_Exercise directions:_ Within the entries below, output exactly the lines between the line containing "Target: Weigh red" and the line containing "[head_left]", inclusive, and omit any picture.

_Records supplied:_

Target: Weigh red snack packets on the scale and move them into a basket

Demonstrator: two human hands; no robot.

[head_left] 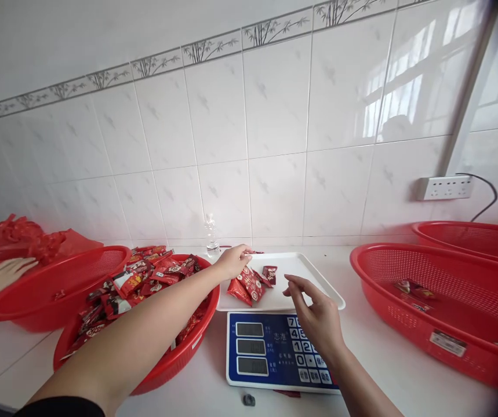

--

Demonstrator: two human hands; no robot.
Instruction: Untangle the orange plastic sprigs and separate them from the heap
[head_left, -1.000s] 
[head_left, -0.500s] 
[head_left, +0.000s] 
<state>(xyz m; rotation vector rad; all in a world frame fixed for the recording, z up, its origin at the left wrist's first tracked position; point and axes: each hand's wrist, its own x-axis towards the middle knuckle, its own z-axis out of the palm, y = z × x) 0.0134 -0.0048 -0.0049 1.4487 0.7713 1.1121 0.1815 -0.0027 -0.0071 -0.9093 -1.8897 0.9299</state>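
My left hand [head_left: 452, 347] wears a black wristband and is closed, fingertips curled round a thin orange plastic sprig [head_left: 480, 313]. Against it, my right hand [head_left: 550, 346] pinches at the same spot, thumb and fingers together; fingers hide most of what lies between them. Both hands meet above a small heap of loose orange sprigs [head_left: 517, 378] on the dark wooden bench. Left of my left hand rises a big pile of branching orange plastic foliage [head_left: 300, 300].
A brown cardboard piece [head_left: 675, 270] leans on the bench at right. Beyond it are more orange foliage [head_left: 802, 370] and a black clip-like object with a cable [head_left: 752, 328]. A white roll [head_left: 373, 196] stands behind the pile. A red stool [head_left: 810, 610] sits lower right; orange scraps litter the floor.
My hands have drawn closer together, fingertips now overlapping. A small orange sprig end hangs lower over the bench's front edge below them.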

_Result for this exercise:_
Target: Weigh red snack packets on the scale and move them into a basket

Demonstrator: two human hands; no robot.

[head_left] 

The requested output has been produced.